[ACTIVITY] Within these entries, which lines include the string "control"? Copy each one.

[RECORDS TO USE]
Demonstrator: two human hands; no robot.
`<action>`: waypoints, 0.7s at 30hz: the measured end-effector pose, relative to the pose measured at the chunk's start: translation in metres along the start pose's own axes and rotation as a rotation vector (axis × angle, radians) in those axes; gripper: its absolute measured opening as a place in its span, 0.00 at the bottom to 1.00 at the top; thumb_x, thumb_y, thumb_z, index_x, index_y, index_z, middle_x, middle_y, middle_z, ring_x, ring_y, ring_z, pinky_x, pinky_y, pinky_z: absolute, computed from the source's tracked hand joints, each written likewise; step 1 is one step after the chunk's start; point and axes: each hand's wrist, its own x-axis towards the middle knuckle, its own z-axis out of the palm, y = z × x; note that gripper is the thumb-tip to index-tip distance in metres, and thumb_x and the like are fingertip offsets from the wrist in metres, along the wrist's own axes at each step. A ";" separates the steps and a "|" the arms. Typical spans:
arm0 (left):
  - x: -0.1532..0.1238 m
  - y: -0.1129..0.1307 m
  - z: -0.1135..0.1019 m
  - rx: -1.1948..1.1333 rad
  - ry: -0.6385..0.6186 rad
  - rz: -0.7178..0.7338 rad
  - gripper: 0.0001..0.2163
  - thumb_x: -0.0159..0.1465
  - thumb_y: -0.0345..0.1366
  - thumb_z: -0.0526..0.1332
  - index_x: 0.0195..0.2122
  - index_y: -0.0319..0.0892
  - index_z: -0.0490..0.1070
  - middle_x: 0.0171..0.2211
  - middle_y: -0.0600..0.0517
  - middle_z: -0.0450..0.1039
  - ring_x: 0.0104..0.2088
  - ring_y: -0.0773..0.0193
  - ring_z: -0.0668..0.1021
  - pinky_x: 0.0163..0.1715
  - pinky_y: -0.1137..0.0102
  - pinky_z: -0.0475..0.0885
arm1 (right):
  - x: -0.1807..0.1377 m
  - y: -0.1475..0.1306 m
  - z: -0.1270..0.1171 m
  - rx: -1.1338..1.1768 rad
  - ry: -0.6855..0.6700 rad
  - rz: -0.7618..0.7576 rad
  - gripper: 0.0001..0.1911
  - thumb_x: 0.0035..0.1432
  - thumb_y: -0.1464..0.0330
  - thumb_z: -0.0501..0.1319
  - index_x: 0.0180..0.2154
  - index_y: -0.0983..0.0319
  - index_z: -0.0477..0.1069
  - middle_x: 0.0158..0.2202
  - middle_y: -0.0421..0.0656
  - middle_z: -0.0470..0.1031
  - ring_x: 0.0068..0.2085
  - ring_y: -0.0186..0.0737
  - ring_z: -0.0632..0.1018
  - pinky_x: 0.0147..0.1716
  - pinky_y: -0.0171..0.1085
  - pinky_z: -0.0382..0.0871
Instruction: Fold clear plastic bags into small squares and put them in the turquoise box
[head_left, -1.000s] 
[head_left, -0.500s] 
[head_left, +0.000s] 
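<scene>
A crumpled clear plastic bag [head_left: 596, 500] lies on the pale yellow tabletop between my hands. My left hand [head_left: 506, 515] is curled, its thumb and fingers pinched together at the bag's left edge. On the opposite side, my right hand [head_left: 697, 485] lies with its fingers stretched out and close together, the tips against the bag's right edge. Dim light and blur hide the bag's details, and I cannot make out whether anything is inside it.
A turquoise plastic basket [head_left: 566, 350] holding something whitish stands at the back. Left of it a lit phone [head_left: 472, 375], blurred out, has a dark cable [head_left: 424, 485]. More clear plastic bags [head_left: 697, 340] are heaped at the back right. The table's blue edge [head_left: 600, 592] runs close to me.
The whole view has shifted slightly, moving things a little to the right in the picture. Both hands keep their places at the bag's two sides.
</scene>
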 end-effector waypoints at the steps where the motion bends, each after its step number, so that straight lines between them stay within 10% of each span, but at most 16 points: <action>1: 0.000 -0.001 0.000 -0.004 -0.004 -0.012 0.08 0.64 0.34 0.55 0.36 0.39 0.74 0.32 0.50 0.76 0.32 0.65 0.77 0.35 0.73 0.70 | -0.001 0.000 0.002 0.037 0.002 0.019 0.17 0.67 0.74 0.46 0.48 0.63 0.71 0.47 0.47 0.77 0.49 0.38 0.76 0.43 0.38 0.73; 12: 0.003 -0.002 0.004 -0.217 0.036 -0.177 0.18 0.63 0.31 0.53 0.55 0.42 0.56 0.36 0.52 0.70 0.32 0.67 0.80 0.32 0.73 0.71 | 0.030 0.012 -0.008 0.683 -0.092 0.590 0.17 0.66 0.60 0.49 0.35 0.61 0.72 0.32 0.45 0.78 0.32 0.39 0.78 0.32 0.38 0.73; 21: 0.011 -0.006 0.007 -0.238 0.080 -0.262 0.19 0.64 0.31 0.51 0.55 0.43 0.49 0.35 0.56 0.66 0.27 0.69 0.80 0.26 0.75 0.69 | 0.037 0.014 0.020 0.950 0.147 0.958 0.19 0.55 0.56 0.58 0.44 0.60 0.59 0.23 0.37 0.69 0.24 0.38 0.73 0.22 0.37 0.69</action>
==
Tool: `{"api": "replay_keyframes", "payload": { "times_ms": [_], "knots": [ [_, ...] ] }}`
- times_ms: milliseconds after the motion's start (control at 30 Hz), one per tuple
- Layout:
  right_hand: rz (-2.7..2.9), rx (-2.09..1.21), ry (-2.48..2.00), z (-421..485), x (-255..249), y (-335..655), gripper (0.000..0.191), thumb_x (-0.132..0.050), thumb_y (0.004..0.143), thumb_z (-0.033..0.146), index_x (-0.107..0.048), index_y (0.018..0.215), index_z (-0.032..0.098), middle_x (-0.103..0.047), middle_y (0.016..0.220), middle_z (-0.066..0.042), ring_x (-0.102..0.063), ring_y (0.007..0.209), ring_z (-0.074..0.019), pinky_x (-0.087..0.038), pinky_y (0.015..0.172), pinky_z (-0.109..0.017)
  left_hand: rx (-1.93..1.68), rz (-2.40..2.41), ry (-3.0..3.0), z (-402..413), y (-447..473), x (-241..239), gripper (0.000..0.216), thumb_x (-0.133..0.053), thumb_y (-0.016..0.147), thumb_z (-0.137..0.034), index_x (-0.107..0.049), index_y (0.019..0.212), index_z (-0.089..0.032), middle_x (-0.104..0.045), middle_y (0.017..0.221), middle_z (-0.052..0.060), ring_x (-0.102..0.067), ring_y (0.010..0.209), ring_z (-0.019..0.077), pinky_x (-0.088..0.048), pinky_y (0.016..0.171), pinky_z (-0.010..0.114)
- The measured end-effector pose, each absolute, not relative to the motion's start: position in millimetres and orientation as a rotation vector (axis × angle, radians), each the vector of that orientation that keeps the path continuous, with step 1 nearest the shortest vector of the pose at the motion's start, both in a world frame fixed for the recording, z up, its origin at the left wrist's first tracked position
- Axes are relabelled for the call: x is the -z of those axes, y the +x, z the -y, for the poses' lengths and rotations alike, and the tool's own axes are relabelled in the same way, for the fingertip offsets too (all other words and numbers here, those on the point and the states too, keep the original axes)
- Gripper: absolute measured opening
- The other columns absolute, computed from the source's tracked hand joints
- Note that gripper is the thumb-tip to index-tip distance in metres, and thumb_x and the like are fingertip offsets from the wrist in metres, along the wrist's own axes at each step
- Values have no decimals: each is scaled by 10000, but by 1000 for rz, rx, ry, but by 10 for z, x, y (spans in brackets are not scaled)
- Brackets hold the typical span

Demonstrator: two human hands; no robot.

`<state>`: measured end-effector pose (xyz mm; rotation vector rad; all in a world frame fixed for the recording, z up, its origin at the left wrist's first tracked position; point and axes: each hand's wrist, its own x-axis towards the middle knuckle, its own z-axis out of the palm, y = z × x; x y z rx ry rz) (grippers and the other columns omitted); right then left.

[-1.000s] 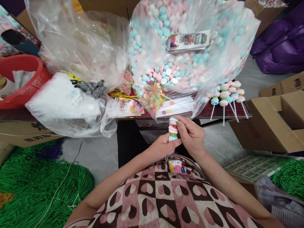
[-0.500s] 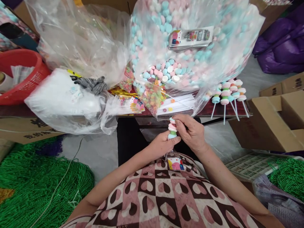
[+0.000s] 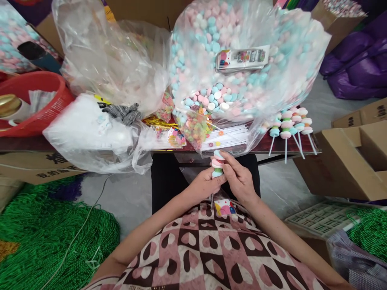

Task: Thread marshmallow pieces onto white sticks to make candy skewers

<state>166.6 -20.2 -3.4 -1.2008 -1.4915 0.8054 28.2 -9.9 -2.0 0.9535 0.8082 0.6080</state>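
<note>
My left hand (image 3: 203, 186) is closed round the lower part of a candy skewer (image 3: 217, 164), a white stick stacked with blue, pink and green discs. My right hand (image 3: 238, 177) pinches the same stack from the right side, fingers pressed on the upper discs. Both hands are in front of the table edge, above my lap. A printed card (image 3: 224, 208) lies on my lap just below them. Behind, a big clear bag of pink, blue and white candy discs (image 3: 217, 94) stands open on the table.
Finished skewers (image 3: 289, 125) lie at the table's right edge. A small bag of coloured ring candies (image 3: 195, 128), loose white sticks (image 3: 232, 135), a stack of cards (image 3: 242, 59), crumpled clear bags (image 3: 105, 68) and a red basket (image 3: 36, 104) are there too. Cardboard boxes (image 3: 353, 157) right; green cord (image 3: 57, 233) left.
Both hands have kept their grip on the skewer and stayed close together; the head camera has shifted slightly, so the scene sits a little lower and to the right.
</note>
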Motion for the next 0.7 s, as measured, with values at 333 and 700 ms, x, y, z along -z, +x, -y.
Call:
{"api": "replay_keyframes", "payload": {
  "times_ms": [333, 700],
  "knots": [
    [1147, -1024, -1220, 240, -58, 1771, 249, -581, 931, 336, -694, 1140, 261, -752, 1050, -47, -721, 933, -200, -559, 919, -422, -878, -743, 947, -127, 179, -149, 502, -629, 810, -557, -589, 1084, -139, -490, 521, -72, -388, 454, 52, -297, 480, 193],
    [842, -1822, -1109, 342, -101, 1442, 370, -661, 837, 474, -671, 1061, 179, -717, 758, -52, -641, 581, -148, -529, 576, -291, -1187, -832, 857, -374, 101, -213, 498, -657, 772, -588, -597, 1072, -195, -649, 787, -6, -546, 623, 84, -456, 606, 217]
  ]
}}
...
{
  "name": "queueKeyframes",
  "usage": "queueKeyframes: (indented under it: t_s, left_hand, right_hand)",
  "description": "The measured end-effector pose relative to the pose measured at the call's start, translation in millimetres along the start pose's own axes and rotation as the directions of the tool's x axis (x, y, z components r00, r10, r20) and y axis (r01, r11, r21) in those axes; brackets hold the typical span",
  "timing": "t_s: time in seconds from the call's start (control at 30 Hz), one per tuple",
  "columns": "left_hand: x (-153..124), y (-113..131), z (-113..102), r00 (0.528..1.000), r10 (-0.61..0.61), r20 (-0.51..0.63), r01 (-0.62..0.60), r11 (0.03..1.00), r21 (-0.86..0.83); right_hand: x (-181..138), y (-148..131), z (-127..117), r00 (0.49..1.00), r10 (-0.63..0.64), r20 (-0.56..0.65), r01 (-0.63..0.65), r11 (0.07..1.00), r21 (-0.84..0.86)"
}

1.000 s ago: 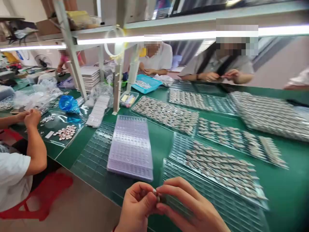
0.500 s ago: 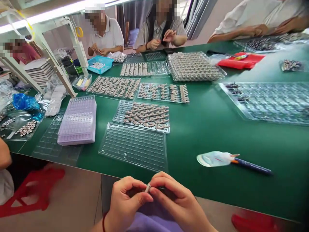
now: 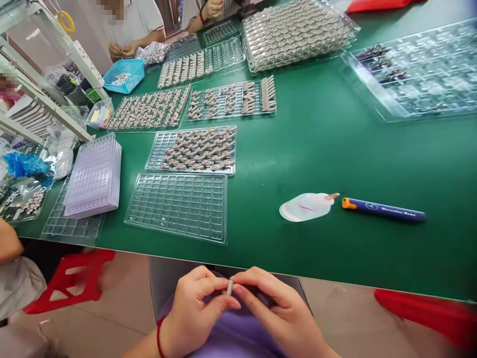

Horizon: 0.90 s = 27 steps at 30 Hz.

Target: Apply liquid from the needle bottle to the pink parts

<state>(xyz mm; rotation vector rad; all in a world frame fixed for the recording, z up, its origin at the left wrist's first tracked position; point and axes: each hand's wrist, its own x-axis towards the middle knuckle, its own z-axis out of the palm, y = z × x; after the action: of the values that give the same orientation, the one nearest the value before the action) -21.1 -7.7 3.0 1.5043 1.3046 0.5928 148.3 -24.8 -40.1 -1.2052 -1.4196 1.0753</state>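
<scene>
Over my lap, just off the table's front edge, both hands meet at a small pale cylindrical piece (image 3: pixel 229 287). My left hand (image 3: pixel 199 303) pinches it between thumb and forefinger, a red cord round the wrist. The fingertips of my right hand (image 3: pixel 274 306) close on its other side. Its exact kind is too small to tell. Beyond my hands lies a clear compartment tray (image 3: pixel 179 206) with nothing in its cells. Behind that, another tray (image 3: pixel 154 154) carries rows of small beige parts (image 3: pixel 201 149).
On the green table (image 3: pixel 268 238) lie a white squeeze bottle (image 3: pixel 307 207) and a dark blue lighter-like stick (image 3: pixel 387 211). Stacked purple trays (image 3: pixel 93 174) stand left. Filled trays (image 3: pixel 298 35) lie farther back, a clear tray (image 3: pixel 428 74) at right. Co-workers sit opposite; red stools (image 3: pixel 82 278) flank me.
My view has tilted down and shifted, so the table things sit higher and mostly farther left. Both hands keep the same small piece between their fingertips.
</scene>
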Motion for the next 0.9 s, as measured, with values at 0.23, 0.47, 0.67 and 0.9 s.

[EXERCISE ANSWER]
- times_ms: milliseconds after the motion's start (control at 30 Hz), one per tuple
  "timing": "t_s: time in seconds from the call's start (control at 30 Hz), one per tuple",

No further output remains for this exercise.